Strasburgo, la condanna all’Italia: “Non poteva confiscare Punta Perotti”

Nuovo capitolo della vicenda che si protrae da oltre 12 anni

A picture taken on March 14, 2018 shows European Union flags next to the European Commission headquarters in Brussels, adorned by a banner displaying its name in French, amongst others European languages. The use of French in today's EU bubble, that small world of European decision-making, has given way to English over the years. Amid the shock of Brexit, talk in Brussels was that English would be on the decline given that it was only an official langauge for small members Ireland and Malta. / AFP PHOTO / EMMANUEL DUNAND

MILANO (LaPresse) – Ultime dalla Corte di Strasburgo. Nuovo capitolo nella travagliata vicenda di Punta Perotti, dove sorgeva quello che per tutta Italia era diventato l’emblema degli ‘ecomostri’, abbattuto nel 2006. La Corte europea ha stabilito che le autorità italiane non avevano il diritto di confiscare terreni con costruzioni abusive prima di una condanna formale dei titolari. Facendolo, hanno violato il diritto del rispetto della proprietà privata. La sentenza riguarda l’area barese, ma anche Golfo Aranci (Olbia), Testa di Cane e Fiumarella di Pellaro (Reggio di Calabria).

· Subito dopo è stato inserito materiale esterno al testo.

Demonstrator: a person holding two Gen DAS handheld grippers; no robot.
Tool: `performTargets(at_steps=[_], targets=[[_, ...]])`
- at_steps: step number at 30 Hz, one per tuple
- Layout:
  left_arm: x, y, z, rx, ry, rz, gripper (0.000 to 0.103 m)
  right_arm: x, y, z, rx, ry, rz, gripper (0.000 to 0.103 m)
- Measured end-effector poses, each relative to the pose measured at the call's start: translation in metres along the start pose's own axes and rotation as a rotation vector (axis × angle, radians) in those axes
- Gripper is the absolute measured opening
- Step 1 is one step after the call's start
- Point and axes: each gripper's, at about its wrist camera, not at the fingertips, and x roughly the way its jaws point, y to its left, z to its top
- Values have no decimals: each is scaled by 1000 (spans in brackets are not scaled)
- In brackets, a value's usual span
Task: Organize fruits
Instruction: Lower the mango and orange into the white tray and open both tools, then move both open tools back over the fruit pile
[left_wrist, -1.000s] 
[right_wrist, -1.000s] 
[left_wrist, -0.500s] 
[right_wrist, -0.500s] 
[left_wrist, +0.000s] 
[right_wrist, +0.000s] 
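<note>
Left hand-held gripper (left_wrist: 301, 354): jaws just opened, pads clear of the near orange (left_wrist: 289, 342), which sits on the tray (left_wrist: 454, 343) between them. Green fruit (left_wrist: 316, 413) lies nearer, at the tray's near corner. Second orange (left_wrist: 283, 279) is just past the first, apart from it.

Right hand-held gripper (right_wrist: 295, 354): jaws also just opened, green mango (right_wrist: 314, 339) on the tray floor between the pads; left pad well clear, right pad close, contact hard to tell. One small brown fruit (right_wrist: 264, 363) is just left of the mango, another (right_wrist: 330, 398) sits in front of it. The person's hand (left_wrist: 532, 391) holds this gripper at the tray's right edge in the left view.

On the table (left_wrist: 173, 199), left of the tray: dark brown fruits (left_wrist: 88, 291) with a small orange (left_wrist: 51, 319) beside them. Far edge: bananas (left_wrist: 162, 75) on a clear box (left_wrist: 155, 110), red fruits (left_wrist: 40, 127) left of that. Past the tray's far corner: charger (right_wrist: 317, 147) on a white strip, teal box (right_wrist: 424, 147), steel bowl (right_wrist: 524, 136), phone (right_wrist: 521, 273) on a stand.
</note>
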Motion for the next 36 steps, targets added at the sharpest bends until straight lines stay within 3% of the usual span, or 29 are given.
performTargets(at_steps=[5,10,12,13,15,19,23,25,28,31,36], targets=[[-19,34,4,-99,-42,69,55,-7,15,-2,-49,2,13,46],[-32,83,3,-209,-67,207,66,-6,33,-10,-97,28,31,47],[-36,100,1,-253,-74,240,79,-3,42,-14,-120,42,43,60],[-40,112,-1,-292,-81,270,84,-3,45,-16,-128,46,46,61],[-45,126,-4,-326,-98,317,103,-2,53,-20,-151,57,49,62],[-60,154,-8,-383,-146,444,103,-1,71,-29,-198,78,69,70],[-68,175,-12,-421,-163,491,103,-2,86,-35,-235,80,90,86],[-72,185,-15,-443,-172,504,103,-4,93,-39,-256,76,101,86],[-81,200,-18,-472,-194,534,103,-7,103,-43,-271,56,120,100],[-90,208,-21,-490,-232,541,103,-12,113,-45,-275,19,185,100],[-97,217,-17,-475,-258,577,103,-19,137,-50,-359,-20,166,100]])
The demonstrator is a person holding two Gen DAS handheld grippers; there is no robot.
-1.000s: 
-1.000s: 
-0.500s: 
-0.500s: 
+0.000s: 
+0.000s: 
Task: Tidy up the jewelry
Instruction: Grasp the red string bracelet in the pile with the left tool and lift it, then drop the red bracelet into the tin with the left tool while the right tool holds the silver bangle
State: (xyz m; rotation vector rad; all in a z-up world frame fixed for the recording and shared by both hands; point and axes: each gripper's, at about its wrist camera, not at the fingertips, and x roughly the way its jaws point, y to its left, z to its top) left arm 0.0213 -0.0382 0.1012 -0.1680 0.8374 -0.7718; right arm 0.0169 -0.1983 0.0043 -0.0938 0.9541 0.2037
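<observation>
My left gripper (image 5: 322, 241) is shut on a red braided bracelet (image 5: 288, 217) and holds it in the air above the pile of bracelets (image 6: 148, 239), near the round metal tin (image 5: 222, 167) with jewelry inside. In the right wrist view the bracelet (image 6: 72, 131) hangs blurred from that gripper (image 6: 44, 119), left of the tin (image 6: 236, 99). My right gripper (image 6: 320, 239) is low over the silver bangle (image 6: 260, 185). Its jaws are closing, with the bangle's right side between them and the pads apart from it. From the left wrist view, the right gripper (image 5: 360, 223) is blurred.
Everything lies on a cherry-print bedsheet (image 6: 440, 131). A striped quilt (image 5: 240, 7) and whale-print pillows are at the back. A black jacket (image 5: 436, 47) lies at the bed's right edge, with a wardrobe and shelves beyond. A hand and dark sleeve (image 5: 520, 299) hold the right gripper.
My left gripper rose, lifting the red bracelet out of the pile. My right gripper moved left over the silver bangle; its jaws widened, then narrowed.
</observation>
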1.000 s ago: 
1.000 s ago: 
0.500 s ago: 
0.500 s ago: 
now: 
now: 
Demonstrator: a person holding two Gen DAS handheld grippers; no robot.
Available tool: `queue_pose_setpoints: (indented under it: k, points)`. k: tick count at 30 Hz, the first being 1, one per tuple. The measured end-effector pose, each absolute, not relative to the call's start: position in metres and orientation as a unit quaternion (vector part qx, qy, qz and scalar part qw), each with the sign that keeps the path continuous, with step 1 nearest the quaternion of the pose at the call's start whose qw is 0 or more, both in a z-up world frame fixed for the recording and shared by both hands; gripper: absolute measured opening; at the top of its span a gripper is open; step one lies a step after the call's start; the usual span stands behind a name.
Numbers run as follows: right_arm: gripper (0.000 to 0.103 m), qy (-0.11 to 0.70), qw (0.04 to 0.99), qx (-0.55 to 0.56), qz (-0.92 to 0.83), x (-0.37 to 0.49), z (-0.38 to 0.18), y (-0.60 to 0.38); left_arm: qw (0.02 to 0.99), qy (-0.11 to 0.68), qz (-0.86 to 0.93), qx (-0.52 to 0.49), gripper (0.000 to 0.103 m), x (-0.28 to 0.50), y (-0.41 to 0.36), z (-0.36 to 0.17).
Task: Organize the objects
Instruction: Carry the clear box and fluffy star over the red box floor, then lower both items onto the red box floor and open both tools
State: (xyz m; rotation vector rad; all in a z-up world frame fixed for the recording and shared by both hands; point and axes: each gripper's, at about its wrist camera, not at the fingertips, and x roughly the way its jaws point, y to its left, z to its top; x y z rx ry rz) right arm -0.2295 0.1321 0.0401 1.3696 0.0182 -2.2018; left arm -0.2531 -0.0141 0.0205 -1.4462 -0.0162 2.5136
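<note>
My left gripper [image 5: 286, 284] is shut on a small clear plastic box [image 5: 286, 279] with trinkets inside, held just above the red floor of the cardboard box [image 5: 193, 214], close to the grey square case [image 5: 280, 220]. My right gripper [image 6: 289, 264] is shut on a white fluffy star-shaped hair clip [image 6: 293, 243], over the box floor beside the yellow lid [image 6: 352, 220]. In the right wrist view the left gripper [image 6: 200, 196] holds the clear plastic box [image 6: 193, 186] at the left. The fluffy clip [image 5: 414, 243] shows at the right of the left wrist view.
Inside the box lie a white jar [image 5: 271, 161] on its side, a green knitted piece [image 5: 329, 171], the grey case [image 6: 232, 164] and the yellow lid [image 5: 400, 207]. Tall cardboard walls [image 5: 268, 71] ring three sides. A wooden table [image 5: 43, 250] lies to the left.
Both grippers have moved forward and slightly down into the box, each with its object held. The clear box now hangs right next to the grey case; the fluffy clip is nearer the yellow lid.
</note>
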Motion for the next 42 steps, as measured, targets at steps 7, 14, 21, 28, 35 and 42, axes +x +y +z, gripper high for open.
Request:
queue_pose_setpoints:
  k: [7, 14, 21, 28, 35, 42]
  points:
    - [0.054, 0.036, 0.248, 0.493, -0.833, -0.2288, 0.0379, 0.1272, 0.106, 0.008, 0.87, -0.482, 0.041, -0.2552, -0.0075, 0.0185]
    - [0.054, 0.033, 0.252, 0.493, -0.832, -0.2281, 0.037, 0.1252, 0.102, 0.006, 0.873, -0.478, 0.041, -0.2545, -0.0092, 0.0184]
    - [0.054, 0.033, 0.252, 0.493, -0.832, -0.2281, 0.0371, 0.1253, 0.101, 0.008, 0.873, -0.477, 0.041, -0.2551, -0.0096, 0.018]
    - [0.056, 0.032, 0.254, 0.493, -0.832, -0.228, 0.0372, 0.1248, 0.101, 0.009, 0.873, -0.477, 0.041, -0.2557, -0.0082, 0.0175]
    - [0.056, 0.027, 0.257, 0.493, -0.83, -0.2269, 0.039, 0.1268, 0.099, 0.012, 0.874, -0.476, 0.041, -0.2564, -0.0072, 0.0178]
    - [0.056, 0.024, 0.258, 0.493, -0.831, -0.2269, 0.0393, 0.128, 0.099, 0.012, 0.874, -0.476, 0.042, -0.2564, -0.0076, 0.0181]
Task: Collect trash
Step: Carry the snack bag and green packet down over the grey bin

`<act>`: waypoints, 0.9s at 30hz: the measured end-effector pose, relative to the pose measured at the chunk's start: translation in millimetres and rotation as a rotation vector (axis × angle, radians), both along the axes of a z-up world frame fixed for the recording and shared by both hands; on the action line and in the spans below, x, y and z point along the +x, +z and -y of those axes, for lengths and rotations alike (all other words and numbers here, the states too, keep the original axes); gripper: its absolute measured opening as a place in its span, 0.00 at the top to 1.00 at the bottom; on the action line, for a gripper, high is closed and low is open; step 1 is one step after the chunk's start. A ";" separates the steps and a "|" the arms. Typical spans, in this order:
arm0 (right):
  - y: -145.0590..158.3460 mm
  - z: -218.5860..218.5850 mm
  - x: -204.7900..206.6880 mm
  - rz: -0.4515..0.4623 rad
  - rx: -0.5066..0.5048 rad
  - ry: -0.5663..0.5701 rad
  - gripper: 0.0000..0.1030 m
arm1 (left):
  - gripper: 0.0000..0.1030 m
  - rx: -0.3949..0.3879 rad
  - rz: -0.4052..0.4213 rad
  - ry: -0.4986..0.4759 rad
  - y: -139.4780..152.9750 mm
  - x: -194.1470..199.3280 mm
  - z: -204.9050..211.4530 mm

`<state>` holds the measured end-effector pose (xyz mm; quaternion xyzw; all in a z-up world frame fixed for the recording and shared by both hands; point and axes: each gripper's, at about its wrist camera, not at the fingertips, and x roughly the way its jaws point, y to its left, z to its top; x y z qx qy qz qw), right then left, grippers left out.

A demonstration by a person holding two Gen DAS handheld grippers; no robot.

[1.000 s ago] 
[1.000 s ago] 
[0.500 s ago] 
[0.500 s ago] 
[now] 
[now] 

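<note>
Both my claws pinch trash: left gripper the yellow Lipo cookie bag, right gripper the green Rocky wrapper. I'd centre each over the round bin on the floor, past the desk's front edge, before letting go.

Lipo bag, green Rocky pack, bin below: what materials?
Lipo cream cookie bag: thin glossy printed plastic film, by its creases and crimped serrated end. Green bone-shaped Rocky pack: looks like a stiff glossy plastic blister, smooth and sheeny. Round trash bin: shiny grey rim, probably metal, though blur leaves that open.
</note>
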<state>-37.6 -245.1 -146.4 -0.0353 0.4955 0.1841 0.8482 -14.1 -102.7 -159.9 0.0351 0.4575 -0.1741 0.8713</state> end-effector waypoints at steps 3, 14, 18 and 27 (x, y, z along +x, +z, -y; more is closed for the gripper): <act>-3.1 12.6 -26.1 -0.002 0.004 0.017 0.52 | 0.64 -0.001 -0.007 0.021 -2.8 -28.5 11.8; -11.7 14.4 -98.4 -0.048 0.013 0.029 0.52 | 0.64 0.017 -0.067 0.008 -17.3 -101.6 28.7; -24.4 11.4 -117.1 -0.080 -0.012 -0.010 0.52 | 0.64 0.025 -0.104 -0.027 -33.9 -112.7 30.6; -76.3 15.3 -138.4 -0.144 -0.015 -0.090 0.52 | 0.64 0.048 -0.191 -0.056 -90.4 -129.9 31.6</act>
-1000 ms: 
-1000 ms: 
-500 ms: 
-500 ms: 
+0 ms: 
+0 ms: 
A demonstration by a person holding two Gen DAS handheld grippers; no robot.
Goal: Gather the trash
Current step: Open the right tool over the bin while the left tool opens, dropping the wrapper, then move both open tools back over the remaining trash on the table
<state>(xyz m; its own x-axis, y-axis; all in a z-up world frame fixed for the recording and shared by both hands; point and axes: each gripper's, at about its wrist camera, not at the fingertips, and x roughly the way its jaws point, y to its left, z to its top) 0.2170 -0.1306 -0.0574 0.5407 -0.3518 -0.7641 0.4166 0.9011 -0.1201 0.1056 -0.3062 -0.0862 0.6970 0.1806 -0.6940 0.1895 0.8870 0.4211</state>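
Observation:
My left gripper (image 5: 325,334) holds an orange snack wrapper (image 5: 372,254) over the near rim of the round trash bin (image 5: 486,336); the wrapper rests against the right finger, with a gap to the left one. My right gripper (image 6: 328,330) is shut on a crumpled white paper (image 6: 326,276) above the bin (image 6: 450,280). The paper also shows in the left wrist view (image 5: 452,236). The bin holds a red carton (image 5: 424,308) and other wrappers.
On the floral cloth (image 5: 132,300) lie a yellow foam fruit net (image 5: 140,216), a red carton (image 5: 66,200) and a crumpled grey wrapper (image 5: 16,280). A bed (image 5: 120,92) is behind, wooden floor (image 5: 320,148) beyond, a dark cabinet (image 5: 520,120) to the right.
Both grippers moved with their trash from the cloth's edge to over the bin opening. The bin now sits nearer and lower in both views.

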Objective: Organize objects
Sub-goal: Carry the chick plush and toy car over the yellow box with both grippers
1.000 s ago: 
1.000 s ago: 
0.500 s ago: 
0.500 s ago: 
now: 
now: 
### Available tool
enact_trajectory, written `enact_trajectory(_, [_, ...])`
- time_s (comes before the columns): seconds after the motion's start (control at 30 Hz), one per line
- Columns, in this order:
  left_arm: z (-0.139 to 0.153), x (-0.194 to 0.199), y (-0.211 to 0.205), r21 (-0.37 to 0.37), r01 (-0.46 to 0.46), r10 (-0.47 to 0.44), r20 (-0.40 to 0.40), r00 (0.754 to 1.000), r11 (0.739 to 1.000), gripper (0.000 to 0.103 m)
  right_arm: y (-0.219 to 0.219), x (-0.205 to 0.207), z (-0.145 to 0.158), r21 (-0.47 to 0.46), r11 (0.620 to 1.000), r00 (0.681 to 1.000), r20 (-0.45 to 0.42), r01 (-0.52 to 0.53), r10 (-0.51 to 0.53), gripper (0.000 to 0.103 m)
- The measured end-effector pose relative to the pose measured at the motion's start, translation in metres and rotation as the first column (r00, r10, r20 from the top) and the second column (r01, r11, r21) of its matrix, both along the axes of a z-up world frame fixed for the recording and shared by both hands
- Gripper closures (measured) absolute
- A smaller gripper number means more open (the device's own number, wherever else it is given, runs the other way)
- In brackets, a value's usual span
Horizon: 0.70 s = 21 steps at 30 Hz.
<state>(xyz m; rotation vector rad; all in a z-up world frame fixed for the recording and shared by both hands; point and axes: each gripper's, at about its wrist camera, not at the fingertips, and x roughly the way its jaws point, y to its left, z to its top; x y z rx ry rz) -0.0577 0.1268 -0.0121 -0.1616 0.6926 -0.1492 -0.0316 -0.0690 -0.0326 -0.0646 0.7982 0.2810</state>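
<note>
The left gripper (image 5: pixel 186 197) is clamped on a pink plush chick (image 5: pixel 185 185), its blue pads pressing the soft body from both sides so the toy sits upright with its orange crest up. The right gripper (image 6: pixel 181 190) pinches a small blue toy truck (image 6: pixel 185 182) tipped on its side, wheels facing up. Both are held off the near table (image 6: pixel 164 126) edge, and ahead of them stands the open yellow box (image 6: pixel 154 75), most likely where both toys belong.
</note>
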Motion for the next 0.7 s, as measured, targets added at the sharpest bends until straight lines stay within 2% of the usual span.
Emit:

La Corte di Strasburgo condanna l’Italia

Lo Stato già nel 2012 era stato condannato dalla Corte europea dei diritti dell’uomo a risarcire le imprese costruttrici del complesso che sorgeva sul lungomare di Bari. E Palazzo Chigi si è rivalso sul Comune di Bari chiedendo di versare, a rate, oltre 46 milioni di euro.
Conseguenza: un nuovo contenzioso, tra amministrazione e governo. A portare la questione davanti ai giudici europei le società Giem srl, Hotel Promotion Bureau srl, Rita Sarda srl, Falgest srl e Filippo Gironda. Strasburgo gli ha dato ragione valutando la misura della confisca “sproporzionata“. E si è riservata di decidere su una giusta compensazione, tenendo conto della possibilità di un accordo tra lo Stato e le parti ricorrenti.

Una vicenda giudiziaria in corso da oltre 12 anni

I giudici hanno riconosciuto che le quattro società in sè “non sono state parte di nessun procedimento“. Mentre per Gironda c’è stata “una violazione del suo diritto di presunzione di innocenza“. Inoltre sottolineano che “l’automatica applicazione della confisca in caso di abuso edilizio, come prevista dalla legislazione italiana, non ha permesso ai tribunali di valutare il legittimo obiettivo della misura contro i diritti di coloro che sono colpiti dalla sanzione“.

La vicenda giudiziaria, iniziata nel 1997, due anni dopo l’avvio dei cantieri, a oltre dodici anni dalla demolizione sembra ancora lontana dal veder scritta la parola fine.